# Task description:
Of the lines in the listing below, count those containing "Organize". Provide the count and nothing else.

START Task input

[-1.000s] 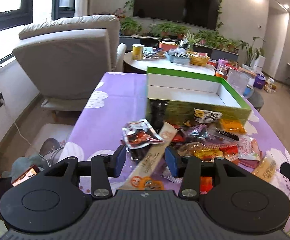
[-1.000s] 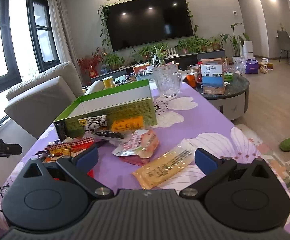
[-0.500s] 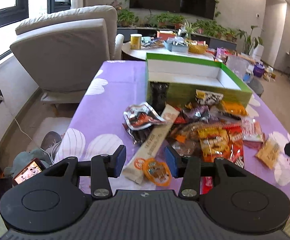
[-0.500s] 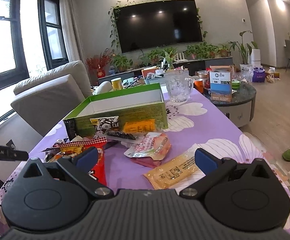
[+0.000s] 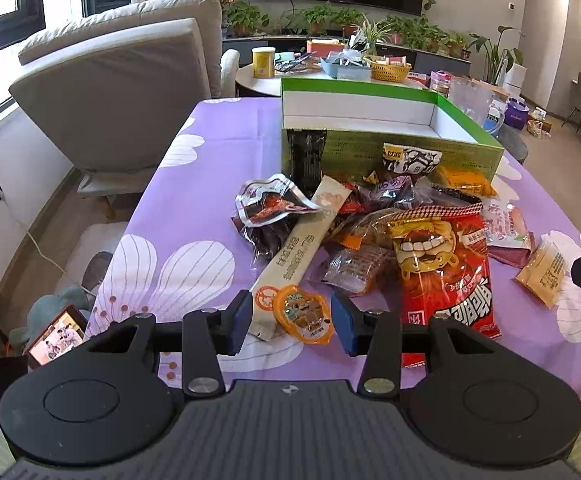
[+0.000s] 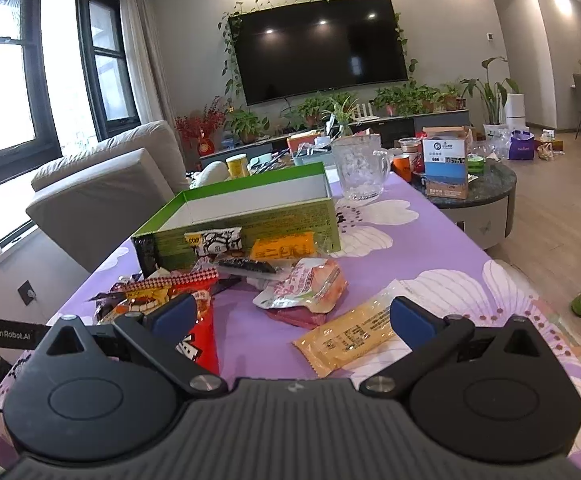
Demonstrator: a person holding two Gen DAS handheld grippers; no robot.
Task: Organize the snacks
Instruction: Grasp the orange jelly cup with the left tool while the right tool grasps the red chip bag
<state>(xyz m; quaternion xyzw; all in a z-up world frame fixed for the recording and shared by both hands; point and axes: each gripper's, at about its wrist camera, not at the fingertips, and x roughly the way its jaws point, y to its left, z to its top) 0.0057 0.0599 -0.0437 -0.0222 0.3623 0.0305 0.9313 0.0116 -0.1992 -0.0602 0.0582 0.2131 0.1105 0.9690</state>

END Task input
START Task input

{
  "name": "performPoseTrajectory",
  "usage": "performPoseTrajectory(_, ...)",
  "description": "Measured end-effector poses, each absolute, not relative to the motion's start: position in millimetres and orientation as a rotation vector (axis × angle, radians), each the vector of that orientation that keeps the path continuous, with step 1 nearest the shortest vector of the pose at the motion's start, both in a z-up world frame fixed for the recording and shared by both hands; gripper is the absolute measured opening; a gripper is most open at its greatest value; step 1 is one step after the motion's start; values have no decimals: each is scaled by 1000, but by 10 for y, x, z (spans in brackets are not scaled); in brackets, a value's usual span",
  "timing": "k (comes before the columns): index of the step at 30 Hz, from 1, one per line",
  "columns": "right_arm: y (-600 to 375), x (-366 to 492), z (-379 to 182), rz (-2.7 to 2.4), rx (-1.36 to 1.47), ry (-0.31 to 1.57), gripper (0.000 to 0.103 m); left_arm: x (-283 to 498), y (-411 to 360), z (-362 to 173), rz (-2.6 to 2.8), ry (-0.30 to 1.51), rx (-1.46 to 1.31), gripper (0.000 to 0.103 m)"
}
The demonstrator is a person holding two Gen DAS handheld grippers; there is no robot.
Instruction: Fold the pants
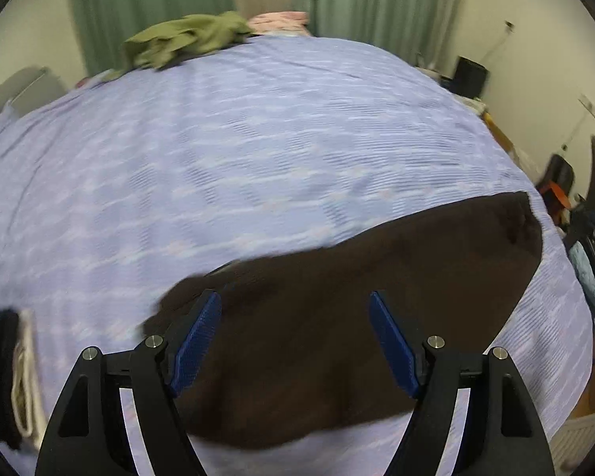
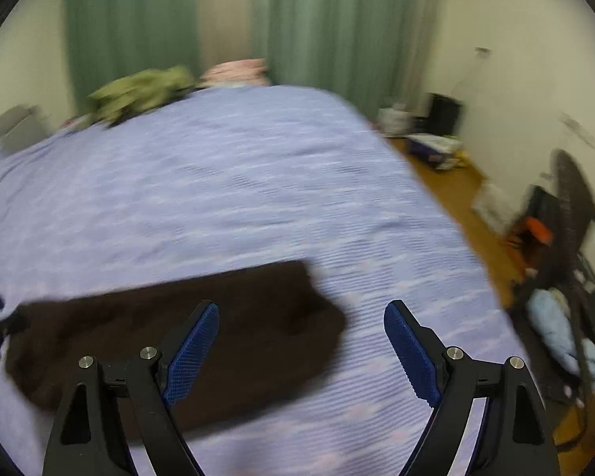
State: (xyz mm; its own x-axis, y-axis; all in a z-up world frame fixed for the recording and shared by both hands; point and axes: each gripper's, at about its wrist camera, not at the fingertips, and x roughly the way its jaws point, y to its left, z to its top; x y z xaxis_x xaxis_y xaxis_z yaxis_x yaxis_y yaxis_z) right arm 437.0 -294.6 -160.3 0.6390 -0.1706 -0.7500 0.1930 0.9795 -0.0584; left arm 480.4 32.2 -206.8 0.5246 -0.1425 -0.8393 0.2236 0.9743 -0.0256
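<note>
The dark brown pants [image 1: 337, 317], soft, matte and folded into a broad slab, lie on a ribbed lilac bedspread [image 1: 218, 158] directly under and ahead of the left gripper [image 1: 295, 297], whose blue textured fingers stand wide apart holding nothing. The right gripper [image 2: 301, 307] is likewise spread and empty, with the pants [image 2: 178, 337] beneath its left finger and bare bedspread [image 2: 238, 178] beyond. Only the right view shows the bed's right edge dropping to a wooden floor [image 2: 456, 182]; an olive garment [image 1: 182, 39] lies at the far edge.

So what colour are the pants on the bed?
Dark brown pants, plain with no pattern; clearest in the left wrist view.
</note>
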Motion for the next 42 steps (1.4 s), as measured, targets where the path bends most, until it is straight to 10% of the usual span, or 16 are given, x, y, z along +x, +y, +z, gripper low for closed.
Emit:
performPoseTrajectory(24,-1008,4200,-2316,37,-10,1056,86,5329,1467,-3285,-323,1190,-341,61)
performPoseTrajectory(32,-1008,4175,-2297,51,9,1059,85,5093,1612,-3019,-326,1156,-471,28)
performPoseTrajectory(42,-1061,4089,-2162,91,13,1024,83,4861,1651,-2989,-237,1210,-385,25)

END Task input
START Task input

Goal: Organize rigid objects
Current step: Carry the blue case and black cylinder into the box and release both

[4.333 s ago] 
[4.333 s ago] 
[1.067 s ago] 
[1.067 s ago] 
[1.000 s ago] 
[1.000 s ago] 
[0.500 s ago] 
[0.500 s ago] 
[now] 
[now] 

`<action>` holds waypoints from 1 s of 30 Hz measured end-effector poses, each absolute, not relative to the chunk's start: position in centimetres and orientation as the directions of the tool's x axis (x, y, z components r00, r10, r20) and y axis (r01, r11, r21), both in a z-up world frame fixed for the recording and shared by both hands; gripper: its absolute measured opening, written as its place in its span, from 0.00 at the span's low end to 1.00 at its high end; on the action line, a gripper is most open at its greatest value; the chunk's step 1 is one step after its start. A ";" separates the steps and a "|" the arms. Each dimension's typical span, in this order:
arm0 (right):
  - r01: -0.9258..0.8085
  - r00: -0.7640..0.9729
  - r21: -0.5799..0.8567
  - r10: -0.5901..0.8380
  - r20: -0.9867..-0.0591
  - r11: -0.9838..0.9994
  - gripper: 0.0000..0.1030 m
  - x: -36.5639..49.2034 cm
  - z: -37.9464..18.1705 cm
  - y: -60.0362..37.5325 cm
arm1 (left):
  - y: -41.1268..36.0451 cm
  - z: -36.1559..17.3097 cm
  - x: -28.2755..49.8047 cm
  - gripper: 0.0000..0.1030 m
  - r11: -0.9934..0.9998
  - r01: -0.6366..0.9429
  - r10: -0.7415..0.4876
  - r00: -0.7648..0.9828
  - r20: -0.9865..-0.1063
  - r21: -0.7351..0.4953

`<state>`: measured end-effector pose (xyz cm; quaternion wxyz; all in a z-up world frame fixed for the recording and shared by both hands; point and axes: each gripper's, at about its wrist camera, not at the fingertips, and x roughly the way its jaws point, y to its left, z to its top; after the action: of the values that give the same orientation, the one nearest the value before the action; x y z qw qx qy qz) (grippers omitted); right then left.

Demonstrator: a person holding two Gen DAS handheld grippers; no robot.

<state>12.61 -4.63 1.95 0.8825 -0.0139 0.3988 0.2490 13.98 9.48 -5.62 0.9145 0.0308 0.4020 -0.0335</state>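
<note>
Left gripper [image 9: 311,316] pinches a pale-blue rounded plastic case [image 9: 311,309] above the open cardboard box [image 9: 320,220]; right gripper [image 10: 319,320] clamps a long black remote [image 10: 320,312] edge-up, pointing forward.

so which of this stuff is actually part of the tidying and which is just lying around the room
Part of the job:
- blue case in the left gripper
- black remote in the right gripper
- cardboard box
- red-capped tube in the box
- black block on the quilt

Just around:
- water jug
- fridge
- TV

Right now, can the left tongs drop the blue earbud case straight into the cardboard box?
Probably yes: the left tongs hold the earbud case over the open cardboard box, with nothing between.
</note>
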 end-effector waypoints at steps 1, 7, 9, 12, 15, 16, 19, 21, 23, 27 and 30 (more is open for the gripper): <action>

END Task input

# Solution below:
2